Text Mining Tools
brat: annotation visualization and editing
Intuitive visualization and editing of text annotations is important for communicating the "meaning" of annotations and for reducing the effort of creating new annotations.
brat supports a rich set of fully configurable annotation primitives:
- Typed text spans (e.g. entity mention)
- Binary relations (e.g. coreference)
- n-ary associations (e.g. events)
- Attributes/meta-knowledge (e.g. Negation, Speculation, etc.)
- Free-form text "notes"
These allow the tool to be applied to a wide range of text annotation tasks, including, for example, entity mention annotation, chunking, binary relation annotation, dependency syntax, and structured n-ary event annotation.
8/11/2012: Version 1.3 released
New features in v1.3 include:
- entity normalisation / linking / grounding support
- supporting embedded visualisations for web pages and web-based applications
- discontinuous text annotations
- in-built annotation tutorials and additional example corpora
- new annotation comparison functionality
- a fast, easy-to-use standalone server (experimental)
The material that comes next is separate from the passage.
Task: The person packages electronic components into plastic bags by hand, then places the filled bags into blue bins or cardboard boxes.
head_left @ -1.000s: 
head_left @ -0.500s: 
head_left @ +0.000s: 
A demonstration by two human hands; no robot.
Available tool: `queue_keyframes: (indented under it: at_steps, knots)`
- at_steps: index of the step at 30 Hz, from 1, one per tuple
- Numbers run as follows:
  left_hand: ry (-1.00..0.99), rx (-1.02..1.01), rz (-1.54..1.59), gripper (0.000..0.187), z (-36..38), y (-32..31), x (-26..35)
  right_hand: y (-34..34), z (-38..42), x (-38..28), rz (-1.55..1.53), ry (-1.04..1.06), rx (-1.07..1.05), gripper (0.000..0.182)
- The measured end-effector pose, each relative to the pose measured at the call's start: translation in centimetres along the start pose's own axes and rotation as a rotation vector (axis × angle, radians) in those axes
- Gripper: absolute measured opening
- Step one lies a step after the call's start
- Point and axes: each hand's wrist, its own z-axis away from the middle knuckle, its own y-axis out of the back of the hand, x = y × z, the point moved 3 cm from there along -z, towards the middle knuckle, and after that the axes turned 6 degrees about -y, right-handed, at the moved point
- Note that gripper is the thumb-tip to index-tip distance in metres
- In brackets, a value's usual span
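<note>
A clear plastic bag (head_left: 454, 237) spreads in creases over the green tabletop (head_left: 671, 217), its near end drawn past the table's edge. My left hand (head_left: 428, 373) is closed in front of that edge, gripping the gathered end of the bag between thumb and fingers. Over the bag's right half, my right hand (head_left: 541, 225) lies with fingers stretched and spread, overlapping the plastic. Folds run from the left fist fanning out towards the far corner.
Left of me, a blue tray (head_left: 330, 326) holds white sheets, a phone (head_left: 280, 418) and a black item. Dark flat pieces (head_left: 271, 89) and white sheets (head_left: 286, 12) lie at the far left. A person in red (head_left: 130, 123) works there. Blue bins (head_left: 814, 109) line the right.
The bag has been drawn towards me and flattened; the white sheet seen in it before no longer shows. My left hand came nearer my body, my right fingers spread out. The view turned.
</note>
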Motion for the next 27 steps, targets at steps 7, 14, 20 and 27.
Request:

For details, please see: http://brat.nlplab.org/new-in-v1.3.html
The brat visualization functionality is based on the stav, a visualization tool created by the Tsujii laboratory of the University of Tokyo for the BioNLP Shared Task 2011. The initial focus of the tool was on the visualization of annotations for event extraction, and the visualization is thus originally designed to work also for complex structured annotations.
The functionality of brat has been extended to support visualization for many other annotation tasks, and brat provides also support features such as text and annotation search and concordancing in addition to visualization.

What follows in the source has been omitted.